Bundling Economic Institutions

The right-wing’s basic move is to pretend that the economic institutions they prefer just exist ex nihilo. From that pretension, they then remark that they are merely against government involvement in the economy. Because they pack into the phrase “the economy” all of their preferred government-constructed economic institutions (property, contract, corporations, and so on), this rhetorical move reduces down to the claim that they are against the things they are against. It’s vacuous.

If you can get a right-winger past this tautological stage, their next move is often to remark that they just want limited government. They want the government to construct a whole slew of economic institutions (the “rules of the game” in Milton Friedman’s parlance), but they want to keep those things to a minimum.

This approach has two really major problems. First, you can always make the government more limited by sacrificing an institution conservatives do not want to sacrifice. Take a conservative’s dream set of government economic institutions and then remove contract law from it. Wouldn’t this new set of institutions be more limited? That they would prefer to construct contract law rather than have a more limited government reveals that relative limitedness is not actually motivating anything. What’s going on is they want the state to construct the institutions they like, but not the ones they don’t like. Limitedness has nothing to do with it.

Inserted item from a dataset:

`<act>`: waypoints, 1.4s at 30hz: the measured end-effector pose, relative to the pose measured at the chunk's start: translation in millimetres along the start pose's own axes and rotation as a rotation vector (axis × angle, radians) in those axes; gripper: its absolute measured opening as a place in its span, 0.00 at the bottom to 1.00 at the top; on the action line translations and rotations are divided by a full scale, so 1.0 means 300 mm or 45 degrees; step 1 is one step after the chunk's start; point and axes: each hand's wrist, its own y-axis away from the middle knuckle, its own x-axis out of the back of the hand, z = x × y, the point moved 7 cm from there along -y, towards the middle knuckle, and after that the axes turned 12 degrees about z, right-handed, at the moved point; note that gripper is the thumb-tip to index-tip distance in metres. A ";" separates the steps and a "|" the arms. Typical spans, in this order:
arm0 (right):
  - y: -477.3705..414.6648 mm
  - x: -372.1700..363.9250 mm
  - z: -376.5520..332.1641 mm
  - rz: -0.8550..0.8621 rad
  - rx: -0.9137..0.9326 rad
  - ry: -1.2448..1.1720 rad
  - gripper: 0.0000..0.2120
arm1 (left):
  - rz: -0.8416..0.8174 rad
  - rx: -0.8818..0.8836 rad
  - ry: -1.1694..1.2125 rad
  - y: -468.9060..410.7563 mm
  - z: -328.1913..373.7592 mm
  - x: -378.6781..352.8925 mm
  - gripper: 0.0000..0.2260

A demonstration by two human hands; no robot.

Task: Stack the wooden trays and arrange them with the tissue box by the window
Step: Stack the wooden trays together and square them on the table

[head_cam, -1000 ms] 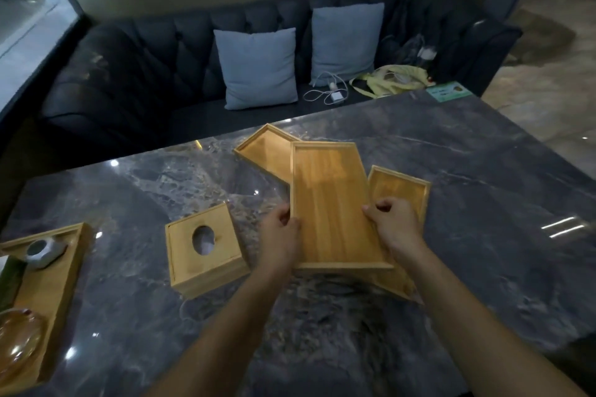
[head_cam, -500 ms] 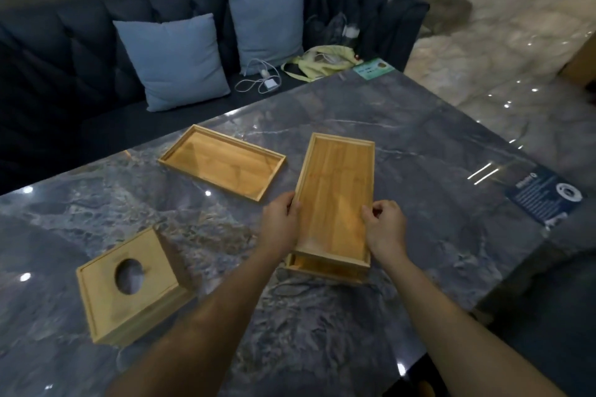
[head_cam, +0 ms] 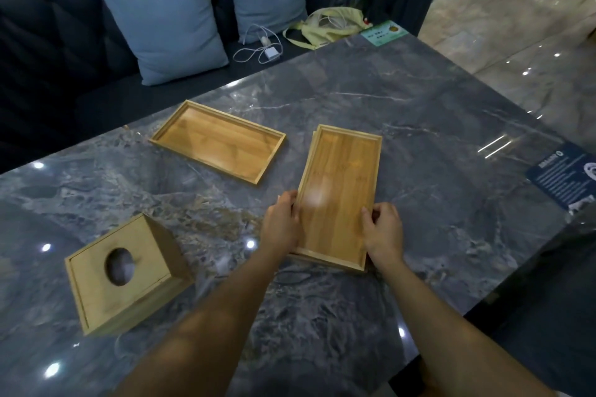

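While both hands clasp the stack (head_cam: 338, 196) at its near end, the job reads as partly done. Left hand (head_cam: 281, 225) has fingers curled against the stack's left long edge; right hand (head_cam: 383, 232) pinches the right long edge, thumb on the rim. Both are gripping, not released. Stack: one tray seated on another, a second rim showing as a thin doubled line at the far end and along the near edge, so the two sit almost square, slightly offset. It rests on the table (head_cam: 435, 113), right of centre, directly in front of the person. Long axis runs away from the person, far end leaning a little to the right. A third tray (head_cam: 219, 142) lies by itself, up and left of the stack, near it but apart; its long axis runs crosswise, far-left to near-right, open side up. Tissue box (head_cam: 124, 274) sits near-left, well apart from the stack, hole facing up, turned askew to the table edge. No window in view, so I cannot tell which way the final spot lies. Judged remaining: add the loose tray, then carry stack and box to the window side and line them up.
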 end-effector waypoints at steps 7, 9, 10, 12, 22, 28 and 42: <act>-0.014 -0.001 0.028 -0.199 -0.014 0.020 0.25 | -0.177 -0.065 0.087 0.053 -0.004 0.000 0.23; -0.009 -0.015 0.029 -0.262 -0.026 0.012 0.23 | -0.229 -0.001 0.163 0.082 -0.025 0.000 0.25; -0.004 -0.023 0.027 -0.285 -0.028 0.001 0.20 | -0.244 0.063 0.243 0.096 -0.032 -0.004 0.23; -0.002 -0.036 0.019 -0.321 -0.028 -0.020 0.18 | -0.255 0.176 0.401 0.121 -0.041 -0.017 0.20; -0.028 0.025 -0.002 -0.501 0.108 -0.235 0.24 | -0.390 0.034 0.430 0.203 -0.008 -0.074 0.30; 0.097 0.126 0.091 -0.385 0.534 -0.006 0.25 | -0.354 -0.354 -0.133 0.248 -0.058 -0.070 0.21; 0.153 0.170 0.089 -0.138 0.963 0.265 0.10 | -0.213 -0.590 -0.541 0.288 -0.012 -0.048 0.10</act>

Second, this quest for limited government usually employs an additive approach to measuring the size of government, but this ignores the extent to which societies reasonably bundle economic institutions. By bundling, I mean that a government might determine that we need institution X and institution Y together to achieve our overarching goal of Z. Complaining about institution Y on the basis that its existence makes government less limited acts as if you can analyze these two institutions in isolation, as if they are not part of a coherent set. It will also run into the problem of figuring out where one institution ends and the other begins, which is probably more a fiction of our categorizing imagination than anything deeply real.

For example, suppose we are at time 0 and there are therefore no institutions or rules or anything. We are sitting around and trying to figure out how we want to construct this economic/social/political system (which are hopelessly intertwined). That is, we are trying to set up the rules of the game.

In this time 0 place, someone offers up the idea that we create a corporate law to create legal fictions called corporations. That person argues that creating entities that have asset partitioning and limited liability and perpetual existence would be good for economic production.

Then someone else pipes in and says that this institution would also have a ton of negatives. By allowing huge concentration of assets into mega-corporations, it would open up serious bargaining imbalances between capital and labor. Their organizational structure might generate huge inequalities of income, with executives being paid massive sums and workers almost nothing. The entities may become so big and flush with cash that they can dominate the political process. Due to the asset partitioning, they might create tons of damage that they never have to compensate victims for because they could just go bankrupt. They could lie about their financial health, costing their shareholders huge amounts of money when the corporation goes crumbling. And so on.

One rather simplistic way to resolve this argument is to look at all these considerations and decide whether we will create corporations or not through an up or down vote, maybe through some kind of cost-benefit analysis. But a more sophisticated way to handle this is to consider whether we can create a bundle of economic institutions that allow us to get the good things about corporations while avoiding the bad things. That bundle might look like this:

  1. Invent corporations. (corporate law)
  2. Increase the bargaining power of labor. (labor law)
  3. Create a tax-and-transfer system to reduce income disparities. (social insurance)
  4. Prevent corporate mergers that eliminate competition. (anti-trust law)
  5. Prevent corporate donations to political campaigns. (campaign finance law)
  6. Require quarterly public disclosure of financial health. (securities law)

For the most part, whether we should have securities law or anti-trust law seems to be settled. Bundling those institutions with corporate law never seems to raise the ire of people saying they want limited government. The other three — social insurance, labor law, and campaign finance law — do. The likely explanation is because limitedness is not a real motivator here and the right-wing just has certain Just Deserts distributive intuitions that they think these institutions run afoul of.

But putting that aside for a moment, you certainly will run into these limited-government right-wingers who will say the problem with, say, corporate law plus social insurance is that it is less limited than just corporate law. Consequently, limitedness demands that we eradicate social insurance. This is the additive move. The problem here is that it analyzes these institutions as if they just exist in some silo, when in fact we are bundling them. We tolerate corporations as an institution only because we have bundled institutions that check its negative consequences. Plucking off the offsetting institutions acts as if each institution operates in and can be analyzed in isolation of all the others.

Because institutions are bundled together to create an overall edifice or institutional cocktail, you can’t do this. It is like saying a three-legged stool would be more limited if you removed one of the legs. We don’t have one institution and then another institution and then another institution. We have a system of institutions that must be analyzed in its coherent totality.